Source material START

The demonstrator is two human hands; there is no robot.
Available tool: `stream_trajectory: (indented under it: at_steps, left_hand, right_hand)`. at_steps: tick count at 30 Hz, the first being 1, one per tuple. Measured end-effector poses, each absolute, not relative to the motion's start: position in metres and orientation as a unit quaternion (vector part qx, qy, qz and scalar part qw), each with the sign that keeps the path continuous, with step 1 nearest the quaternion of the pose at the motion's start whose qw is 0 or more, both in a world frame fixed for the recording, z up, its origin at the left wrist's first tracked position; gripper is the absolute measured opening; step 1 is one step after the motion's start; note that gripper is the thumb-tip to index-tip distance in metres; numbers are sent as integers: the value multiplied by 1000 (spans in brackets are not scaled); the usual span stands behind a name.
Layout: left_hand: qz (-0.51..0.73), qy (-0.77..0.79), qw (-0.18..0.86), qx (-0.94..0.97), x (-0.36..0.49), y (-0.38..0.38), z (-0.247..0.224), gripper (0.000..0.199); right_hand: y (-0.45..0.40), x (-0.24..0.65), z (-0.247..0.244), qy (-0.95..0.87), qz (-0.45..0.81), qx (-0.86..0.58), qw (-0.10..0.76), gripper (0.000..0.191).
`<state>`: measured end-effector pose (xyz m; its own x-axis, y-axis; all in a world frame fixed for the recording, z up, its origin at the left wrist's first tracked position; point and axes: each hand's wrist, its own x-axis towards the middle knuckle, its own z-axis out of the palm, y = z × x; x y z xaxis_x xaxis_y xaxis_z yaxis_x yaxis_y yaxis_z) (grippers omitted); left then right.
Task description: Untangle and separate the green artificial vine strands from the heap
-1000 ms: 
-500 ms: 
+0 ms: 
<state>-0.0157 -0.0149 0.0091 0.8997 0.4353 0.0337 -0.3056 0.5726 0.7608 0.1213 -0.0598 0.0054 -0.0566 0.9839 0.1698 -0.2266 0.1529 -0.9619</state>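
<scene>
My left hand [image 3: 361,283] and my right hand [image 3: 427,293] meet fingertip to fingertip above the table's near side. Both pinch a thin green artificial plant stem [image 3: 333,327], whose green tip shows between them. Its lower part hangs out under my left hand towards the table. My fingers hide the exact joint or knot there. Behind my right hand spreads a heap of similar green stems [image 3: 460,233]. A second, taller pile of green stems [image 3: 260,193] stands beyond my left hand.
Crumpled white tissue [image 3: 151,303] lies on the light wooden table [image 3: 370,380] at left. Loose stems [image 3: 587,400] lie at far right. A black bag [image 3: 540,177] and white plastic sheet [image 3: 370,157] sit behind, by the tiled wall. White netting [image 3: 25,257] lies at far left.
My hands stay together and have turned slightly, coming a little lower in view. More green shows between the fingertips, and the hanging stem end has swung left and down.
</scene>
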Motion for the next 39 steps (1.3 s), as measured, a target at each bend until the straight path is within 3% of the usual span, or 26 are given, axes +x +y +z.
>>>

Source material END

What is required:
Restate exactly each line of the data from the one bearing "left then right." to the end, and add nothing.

Solution:
`<state>`: measured end-effector pose (xyz m; its own x-axis, y-axis; all in a world frame fixed for the recording, z up, its origin at the left wrist's first tracked position; point and axes: each hand's wrist, its own x-axis towards the middle knuckle, its own z-axis out of the palm, y = z × x; x y z xaxis_x xaxis_y xaxis_z yaxis_x yaxis_y yaxis_z) (grippers omitted); left then right.
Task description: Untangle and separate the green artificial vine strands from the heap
-1000 ms: 
-500 ms: 
+0 ms: 
<state>-0.0157 -0.0149 0.0091 0.8997 0.4353 0.0337 -0.3056 0.5726 0.7608 0.1213 -0.0598 0.0054 -0.0566 0.9839 0.1698 -0.2266 0.1529 -0.9619</state>
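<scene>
My left hand [image 3: 361,283] and my right hand [image 3: 427,293] meet fingertip to fingertip above the table's near side. Both pinch a thin green artificial plant stem [image 3: 333,327], whose green tip shows between them. Its lower part hangs out under my left hand towards the table. My fingers hide the exact joint or knot there. Behind my right hand spreads a heap of similar green stems [image 3: 460,233]. A second, taller pile of green stems [image 3: 260,193] stands beyond my left hand.
Crumpled white tissue [image 3: 151,303] lies on the light wooden table [image 3: 370,380] at left. Loose stems [image 3: 587,400] lie at far right. A black bag [image 3: 540,177] and white plastic sheet [image 3: 370,157] sit behind, by the tiled wall. White netting [image 3: 25,257] lies at far left.
My hands stay together and have turned slightly, coming a little lower in view. More green shows between the fingertips, and the hanging stem end has swung left and down.
</scene>
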Motion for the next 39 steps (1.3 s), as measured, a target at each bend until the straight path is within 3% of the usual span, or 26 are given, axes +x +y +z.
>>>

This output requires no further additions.